Insider Brief
- MIT researchers have developed an AI-based system that enables robots to generate fast, accurate 3D maps from uncalibrated onboard cameras, addressing scalability limitations in SLAM for real-time navigation.
- The method incrementally creates and aligns submaps using mathematical transformations, avoiding the need for global optimization or special sensors, and achieved sub-5 cm reconstruction errors in tests using standard cellphone video.
- The system, to be presented at NeurIPS 2025, was developed by Dominic Maggio, Hyungtae Lim, and Luca Carlone with support from the U.S. NSF, ONR, and the National Research Foundation of Korea.
MIT researchers have developed a new AI-driven system that enables robots to generate fast, accurate 3D maps of complex environments using uncalibrated onboard cameras that addresses a longstanding challenge in real-time navigation for search-and-rescue and other field robotics.
The work, to be presented at NeurIPS 2025, was supported by the U.S. National Science Foundation, Office of Naval Research, and National Research Foundation of Korea.
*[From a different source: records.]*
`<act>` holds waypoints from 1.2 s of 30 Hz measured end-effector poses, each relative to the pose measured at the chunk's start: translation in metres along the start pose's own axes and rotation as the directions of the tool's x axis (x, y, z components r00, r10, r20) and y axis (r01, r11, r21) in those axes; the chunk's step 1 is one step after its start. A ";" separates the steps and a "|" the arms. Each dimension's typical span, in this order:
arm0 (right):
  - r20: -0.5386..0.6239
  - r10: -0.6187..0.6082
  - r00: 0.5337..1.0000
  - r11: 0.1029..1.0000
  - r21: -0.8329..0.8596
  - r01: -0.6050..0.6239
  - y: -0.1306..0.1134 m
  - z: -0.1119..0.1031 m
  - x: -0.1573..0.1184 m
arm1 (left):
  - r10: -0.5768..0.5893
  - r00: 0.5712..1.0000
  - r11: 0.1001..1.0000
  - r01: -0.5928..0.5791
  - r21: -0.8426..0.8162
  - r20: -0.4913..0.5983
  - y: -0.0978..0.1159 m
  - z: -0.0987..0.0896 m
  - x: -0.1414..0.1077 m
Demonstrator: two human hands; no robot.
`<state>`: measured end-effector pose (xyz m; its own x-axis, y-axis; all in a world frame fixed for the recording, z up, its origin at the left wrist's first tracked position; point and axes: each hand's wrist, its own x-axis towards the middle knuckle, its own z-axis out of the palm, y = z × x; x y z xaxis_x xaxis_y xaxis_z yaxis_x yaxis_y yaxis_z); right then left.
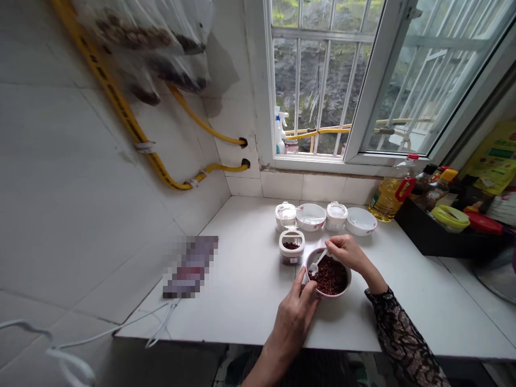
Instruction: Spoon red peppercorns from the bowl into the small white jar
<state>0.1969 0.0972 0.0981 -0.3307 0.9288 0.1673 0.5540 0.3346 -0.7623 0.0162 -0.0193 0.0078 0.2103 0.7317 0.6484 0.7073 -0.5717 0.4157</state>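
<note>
The person's right hand (346, 252), in a black lace sleeve (403, 336), pinches the handle of one small white spoon (317, 262) between thumb and fingers, its bowl dipping into the spice. The left hand (292, 322) curls its fingers (307, 287) around the near rim of one pink-rimmed white bowl (327, 295), which stands on a white countertop (403, 303) and holds a heap of dark red, grainy dried spice (329, 275). Just beside that bowl stands one white jar (291, 253), with a small amount of the same dark spice in its bottom. Further back are two more white jars (285, 215) (336, 216) with clear tops, their contents hard to tell, alternating with two small white bowls (310, 216) (360, 221). Past them stand one bottle of yellow cooking oil (389, 200) with a red handle and one black tray (427, 234) holding several bottles and a yellow-lidded tub (450, 218). A pixelated packet (189, 266) lies at the counter's left, near a white cable (161, 322). Two yellow gas hoses (205, 126) run along the tiled wall, below two clear plastic bags (141, 43) of dark contents.
</note>
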 end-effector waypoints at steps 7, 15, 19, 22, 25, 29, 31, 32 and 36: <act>-0.009 0.066 0.998 0.980 0.187 -0.064 0.005 -0.002 0.004 | -0.001 1.000 1.000 0.001 -0.011 -0.003 -0.001 0.000 -0.001; -0.031 -0.127 0.991 0.984 -0.133 0.122 -0.001 0.002 -0.001 | -0.017 1.000 1.000 0.017 0.008 -0.007 -0.001 0.001 -0.003; 0.052 -0.189 0.981 0.970 -0.144 0.195 -0.004 0.005 -0.002 | -0.016 1.000 1.000 0.016 0.007 0.006 -0.001 0.000 -0.002; 0.031 -0.126 0.992 0.987 -0.093 0.128 -0.003 0.004 -0.002 | -0.016 1.000 1.000 0.016 -0.003 0.007 -0.001 -0.001 -0.002; 0.015 -0.048 0.999 0.999 -0.001 0.048 -0.001 0.001 -0.002 | -0.011 1.000 1.000 0.011 -0.015 0.002 -0.001 -0.002 -0.002; 0.022 0.008 1.000 0.997 0.077 -0.010 0.002 -0.001 0.000 | -0.007 1.000 1.000 0.007 -0.019 -0.003 0.000 -0.004 -0.002; 0.023 0.006 1.000 0.998 0.064 -0.007 0.002 -0.001 0.000 | 0.000 1.000 1.000 0.000 -0.024 -0.008 0.001 -0.004 -0.002; 0.022 -0.010 1.000 0.999 0.040 0.009 0.002 0.000 0.000 | 0.000 1.000 1.000 -0.001 -0.025 -0.010 0.001 -0.003 -0.002; 0.037 -0.148 0.988 0.985 -0.084 0.151 -0.003 0.002 -0.001 | -0.007 1.000 1.000 0.007 -0.018 -0.013 0.001 -0.002 -0.002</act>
<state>0.1943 0.0949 0.0987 -0.4371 0.8625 0.2552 0.5600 0.4830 -0.6732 0.0151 -0.0223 0.0082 0.1966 0.7308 0.6536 0.6968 -0.5732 0.4313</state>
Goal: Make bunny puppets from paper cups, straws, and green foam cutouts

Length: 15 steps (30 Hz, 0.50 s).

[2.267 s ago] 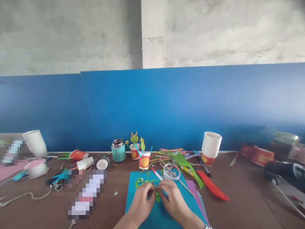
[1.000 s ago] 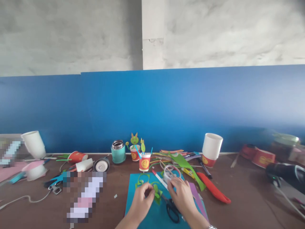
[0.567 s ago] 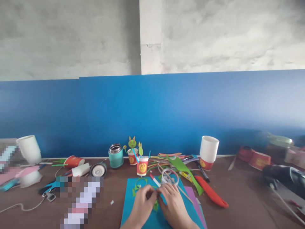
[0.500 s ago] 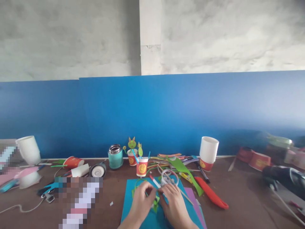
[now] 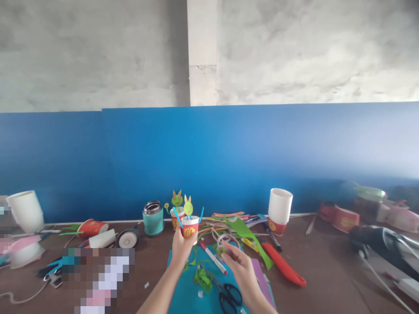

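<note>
My left hand (image 5: 182, 247) is wrapped round a red and white paper cup (image 5: 190, 226). A green paper rabbit head (image 5: 188, 207) stands up from this cup, with a thin blue strip at either side. Between the fingertips of my right hand (image 5: 241, 265) is a small round green paper piece (image 5: 221, 251), close to the tape rolls (image 5: 230, 239). Below my hands, black-handled scissors (image 5: 230, 298) and green paper scraps (image 5: 203, 279) lie on a blue sheet (image 5: 183, 294). A white marker with red ends (image 5: 214, 259) lies between my hands.
Another decorated cup (image 5: 176, 219) and a teal flask (image 5: 153, 220) stand behind to the left. On the right are a stack of white cups (image 5: 280, 207), a red pouch (image 5: 283, 265) and a green paper strip (image 5: 250, 237). A blue partition (image 5: 229, 161) rises behind the table.
My left hand has moved forward from the sheet and taken hold of the paper cup. My right hand has drawn away to the right with the green piece. The scissors now show.
</note>
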Tool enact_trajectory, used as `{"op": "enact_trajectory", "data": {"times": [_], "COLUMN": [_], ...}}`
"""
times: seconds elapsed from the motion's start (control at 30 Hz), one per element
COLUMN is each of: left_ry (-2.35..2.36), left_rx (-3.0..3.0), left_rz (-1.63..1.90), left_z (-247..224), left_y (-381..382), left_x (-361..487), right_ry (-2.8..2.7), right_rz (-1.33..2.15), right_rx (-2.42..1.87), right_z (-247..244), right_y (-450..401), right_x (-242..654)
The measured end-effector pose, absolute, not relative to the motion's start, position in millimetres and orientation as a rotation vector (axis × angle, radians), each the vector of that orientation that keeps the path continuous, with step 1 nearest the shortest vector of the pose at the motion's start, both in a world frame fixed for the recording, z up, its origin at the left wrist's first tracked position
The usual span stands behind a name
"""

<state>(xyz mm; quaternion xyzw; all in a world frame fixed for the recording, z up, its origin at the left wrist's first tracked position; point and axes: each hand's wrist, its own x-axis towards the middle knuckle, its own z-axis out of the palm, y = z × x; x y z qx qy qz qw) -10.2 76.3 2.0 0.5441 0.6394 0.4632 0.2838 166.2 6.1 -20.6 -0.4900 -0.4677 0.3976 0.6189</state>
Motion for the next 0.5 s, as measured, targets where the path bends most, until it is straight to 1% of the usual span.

According to MIT, the new method tackles a key limitation of current machine learning models for simultaneous localization and mapping (SLAM), which typically process only a few dozen images at a time and fail to scale in time-sensitive, large-scale scenarios. Instead of relying on global optimization or camera calibration, the MIT approach incrementally generates smaller submaps from image data and uses mathematical transformations to consistently align these into full 3D reconstructions.
“For robots to accomplish increasingly complex tasks, they need much more complex map representations of the world around them. But at the same time, we don’t want to make it harder to implement these maps in practice. We’ve shown that it is possible to generate an accurate 3D reconstruction in a matter of seconds with a tool that works out of the box,” noted MIT graduate student and lead author of a paper on this method, Dominic Maggio.
The method draws on geometric insights from classical computer vision to resolve local distortions and ambiguities introduced by learning-based models, enabling reliable submap stitching without complex tuning, according to MIT.
Tested on scenes such as office corridors and the MIT Chapel using only cellphone video, the system achieved real-time performance with average 3D reconstruction errors under 5 centimeters. It also estimated the robot’s position in parallel, supporting closed-loop navigation. In comparative tests, the model outperformed other recent approaches in both speed and accuracy, and required no special sensors or hardware.
The research, which will be presented at the Conference on Neural Information Processing Systems, was conducted by Maggio, postdoc Hyungtae Lim, and senior author Luca Carlone, an associate professor in MIT’s Department of Aeronautics and Astronautics and director of the SPARK Lab.
MIT researchers plan to enhance their AI-driven mapping system to handle more complex environments and aim to deploy it on real-world robots operating in challenging conditions.
The work, to be presented at NeurIPS 2025, was supported by the U.S. National Science Foundation, Office of Naval Research, and National Research Foundation of Korea.